05 // Mechanism 5
TAM — Token Allocation Memory.
Here's the hard problem nobody talks about: how do you keep a working conversation in an AI's context window when the context window is tiny and the conversation is long?
Everyone else uses one of three broken approaches: truncate the conversation (lose information). Use vector embeddings to retrieve relevant parts (expensive, lossy). Just hope the context window is big enough (wasteful, doesn't scale).
We invented something called TAM: Token Allocation Memory.
Think of it like computer RAM. RAM is the layer between persistent disk storage and the CPU. TAM is the layer between persistent conversation storage and the AI's context window.
The full conversation is stored on your computer, forever, in a compressed format. Every turn, we assemble a working context from three independent streams — the compressed conversation history, the operational context, and the live screen state. Each stream has a different volatility.
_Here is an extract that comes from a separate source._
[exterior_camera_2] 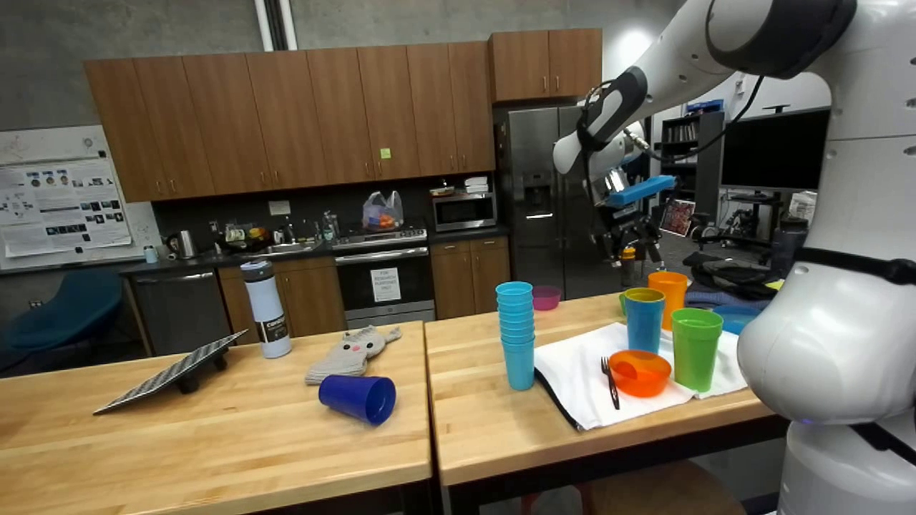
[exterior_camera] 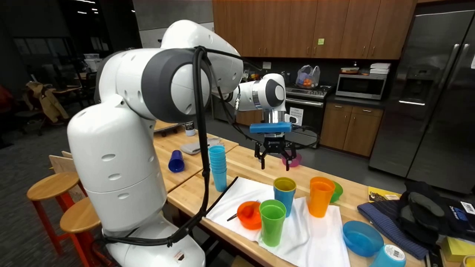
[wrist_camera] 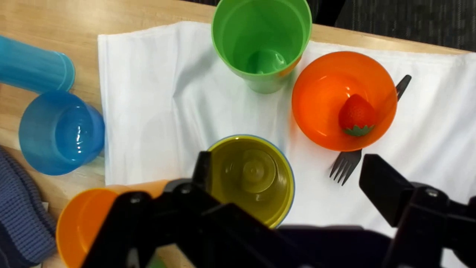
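Robotiq gripper (exterior_camera: 275,167) spread wide, empty, above yellow-lined blue tumbler (exterior_camera: 285,194), around it green tumbler (exterior_camera: 272,225), orange tumbler (exterior_camera: 320,196), orange bowl (exterior_camera: 249,224)

The arm (exterior_camera: 130,144) is white and smooth, with rounded forms and small oval dimples (exterior_camera: 108,157). Dark grey bands (exterior_camera: 159,81) go around its joints. A thick black cable (exterior_camera: 203,141) runs along the outside. Above the black gripper (exterior_camera: 275,167) there are a shiny silver ring (exterior_camera: 275,116) and a blue block (exterior_camera: 270,128). Its fingers (wrist_camera: 388,190) are angular, with small round screws (wrist_camera: 431,192). The white foot (exterior_camera: 156,252) carries a little label (exterior_camera: 180,256).
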You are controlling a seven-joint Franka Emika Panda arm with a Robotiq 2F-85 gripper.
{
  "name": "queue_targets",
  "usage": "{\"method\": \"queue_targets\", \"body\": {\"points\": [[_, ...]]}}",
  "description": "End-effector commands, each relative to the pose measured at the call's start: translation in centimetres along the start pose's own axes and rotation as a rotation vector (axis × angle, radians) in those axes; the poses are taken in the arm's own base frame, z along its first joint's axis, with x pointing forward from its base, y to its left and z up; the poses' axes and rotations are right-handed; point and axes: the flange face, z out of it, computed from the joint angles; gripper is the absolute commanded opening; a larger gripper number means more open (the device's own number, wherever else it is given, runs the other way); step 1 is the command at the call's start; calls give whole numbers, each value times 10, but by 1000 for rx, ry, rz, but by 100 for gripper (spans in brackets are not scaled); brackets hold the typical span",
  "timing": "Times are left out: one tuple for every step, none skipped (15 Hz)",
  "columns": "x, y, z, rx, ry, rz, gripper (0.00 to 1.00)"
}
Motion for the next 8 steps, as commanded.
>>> {"method": "queue_targets", "body": {"points": [[-1,-1,2,-1,-4,-3,100],[-2,-2,4,-1,-5,-4,100],[-2,-2,4,-1,-6,-5,100],[-2,-2,4,-2,-2,2,100],[-1,-4,6,-12,-5,13,100],[1,-6,10,-16,-11,5,100],[2,-8,15,-17,-8,11,100],[3,-15,20,-10,16,-6,100]]}}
The conversation is stable across days. The screen state changes every millisecond. The operational context updates hourly. We budget tokens for each, compose them into a working window, and hand it to the AI.
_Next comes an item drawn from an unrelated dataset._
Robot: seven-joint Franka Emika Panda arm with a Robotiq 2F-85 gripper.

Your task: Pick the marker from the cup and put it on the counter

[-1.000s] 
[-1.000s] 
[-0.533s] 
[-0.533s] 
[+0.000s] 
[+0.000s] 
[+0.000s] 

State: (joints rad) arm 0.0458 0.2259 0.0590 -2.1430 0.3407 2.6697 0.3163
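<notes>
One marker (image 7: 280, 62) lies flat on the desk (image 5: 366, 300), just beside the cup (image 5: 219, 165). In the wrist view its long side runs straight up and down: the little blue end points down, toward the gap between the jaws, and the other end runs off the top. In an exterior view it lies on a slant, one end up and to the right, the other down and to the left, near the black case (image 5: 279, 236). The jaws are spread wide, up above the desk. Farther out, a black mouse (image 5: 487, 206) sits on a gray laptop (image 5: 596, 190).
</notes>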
The working window is ephemeral — it dissolves after the turn. Next turn, it's reassembled fresh from the three sources. This isn't a cache. It's not retrieved. It's composed.
Today, on a base model with a 30,000-token context window, the same window holds turn 5 and turn 200 at the same cost. A conversation can grow forever; the per-turn payload stays flat. We call it the forever-moving window.
For the first time, you can have an AI assistant that remembers everything you've ever told her, but never wastes tokens on irrelevant history, and never forgets anything important.